После этого я пробежала несколько залов с полами, покрытыми линолеумом, в поисках дружелюбного взрослого лица.
Наконец я прошла мимо открытой двери крохотной аккуратной комнатки, где несколько женщин и главный библиотекарь, мистер Грош, пили кофе. Мистер Грош сказал, что рад меня видеть, и представил матерям, которые помогали готовить праздник.
— Мой Уильям прочитал все ваши книги, — сказала полная и округлая миссис Харли. — Просто не могу оторвать его от них.
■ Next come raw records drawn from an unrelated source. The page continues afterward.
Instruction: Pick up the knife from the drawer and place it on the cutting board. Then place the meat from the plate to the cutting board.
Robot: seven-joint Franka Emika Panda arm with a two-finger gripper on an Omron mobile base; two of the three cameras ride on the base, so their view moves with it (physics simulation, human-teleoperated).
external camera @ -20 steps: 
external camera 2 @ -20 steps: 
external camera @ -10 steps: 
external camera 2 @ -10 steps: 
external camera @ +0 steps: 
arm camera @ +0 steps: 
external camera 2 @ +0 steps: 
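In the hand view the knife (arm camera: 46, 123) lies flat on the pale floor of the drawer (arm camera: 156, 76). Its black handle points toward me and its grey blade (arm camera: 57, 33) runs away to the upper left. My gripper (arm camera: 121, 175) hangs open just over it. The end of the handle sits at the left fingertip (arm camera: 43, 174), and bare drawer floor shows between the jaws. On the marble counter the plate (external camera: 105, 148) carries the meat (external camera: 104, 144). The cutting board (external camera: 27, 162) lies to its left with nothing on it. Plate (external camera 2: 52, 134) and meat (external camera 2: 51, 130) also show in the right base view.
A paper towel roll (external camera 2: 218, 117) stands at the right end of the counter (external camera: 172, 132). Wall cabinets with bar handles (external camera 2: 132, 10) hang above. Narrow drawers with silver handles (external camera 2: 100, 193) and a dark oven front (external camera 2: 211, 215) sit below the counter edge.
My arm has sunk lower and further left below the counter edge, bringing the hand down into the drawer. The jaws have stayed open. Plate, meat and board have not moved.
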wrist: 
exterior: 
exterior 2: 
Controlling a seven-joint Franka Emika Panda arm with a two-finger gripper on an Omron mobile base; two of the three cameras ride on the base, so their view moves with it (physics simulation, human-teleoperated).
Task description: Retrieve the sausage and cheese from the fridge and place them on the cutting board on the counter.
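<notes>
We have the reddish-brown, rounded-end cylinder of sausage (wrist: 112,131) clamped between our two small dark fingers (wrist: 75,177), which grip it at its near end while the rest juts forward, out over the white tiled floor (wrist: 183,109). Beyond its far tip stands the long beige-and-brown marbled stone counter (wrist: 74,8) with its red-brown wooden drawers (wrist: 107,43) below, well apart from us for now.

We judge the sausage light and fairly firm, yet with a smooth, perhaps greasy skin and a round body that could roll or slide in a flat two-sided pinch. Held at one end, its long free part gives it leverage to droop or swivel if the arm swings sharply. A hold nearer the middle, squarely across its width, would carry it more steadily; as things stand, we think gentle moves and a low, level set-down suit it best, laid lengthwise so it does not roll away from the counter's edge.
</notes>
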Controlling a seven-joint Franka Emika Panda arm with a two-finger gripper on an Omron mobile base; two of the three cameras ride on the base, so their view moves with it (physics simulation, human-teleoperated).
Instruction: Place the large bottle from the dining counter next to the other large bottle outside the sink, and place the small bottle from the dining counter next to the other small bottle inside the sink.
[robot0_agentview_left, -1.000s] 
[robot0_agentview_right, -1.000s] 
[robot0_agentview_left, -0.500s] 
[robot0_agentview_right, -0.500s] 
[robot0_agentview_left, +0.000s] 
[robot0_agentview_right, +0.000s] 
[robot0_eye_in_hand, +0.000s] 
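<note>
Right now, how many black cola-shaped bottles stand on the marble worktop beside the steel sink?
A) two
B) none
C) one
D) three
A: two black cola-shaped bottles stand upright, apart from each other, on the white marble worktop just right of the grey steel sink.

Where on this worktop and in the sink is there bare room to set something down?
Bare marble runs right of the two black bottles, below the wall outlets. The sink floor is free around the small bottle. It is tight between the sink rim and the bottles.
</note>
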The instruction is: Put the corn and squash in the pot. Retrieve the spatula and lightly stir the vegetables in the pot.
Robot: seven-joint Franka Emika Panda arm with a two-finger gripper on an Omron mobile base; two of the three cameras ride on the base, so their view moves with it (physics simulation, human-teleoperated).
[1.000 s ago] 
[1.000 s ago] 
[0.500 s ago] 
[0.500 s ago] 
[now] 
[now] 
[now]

Причем пытаешься часто, подумала я, судя по тихой ярости в ее голосе. Я в ответ лишь чинно улыбнулась.
Мистер Грош предложил мне кофе, но я отказалась: плохо для желудка. Затем он лукаво продолжил, что на улице уже темнеет, и пришло время для начала празднования. Я должна была прочитать хорошую и страшную историю, чтобы «все вошли в настроение» и начали веселиться. Правда, для начала я сама должна была войти в настроение и, извинившись, отправилась в дамскую комнату, где могла восстановить силы и успокоить трепещущие нервы с помощью фляжки, припасенной в сумочке. Соблюдая странный и неловкий ритуал, мистер Грош решил подождать меня прямо перед уборной.
— Я готова, мистер Грош, — сказала я, гневно воззрившись на него с высоты туфель с не по возрасту высоким каблуком.
Он откашлялся, и я уже подумала, что библиотекарь сейчас возьмет меня под локоть, решив отвести в зал. Но он всего лишь протянул руку, дежурно и по-джентльменски указав, куда идти. Кажется, даже слегка поклонился.
По коридору он повел меня к детскому отделению, где, по идее, должны были состояться чтения, как в прошлые годы. Но мы прошли мимо — сама секция оказалась темной и пустой — и отправились к лестнице, ведущей в подвал библиотеки.
— Наш новый объект, — похвастался мистер Грош. — Мы переделали одно из складских помещений в зрительный зал или вроде того.
Мы встали перед большой железной дверью, выкрашенной в казенный зеленый цвет. Выглядела она так, словно вела в палату сумасшедшего дома. С другой стороны раздавались крики, которые мне казались скорее воплями душевнобольных, чем шумом неугомонной детворы.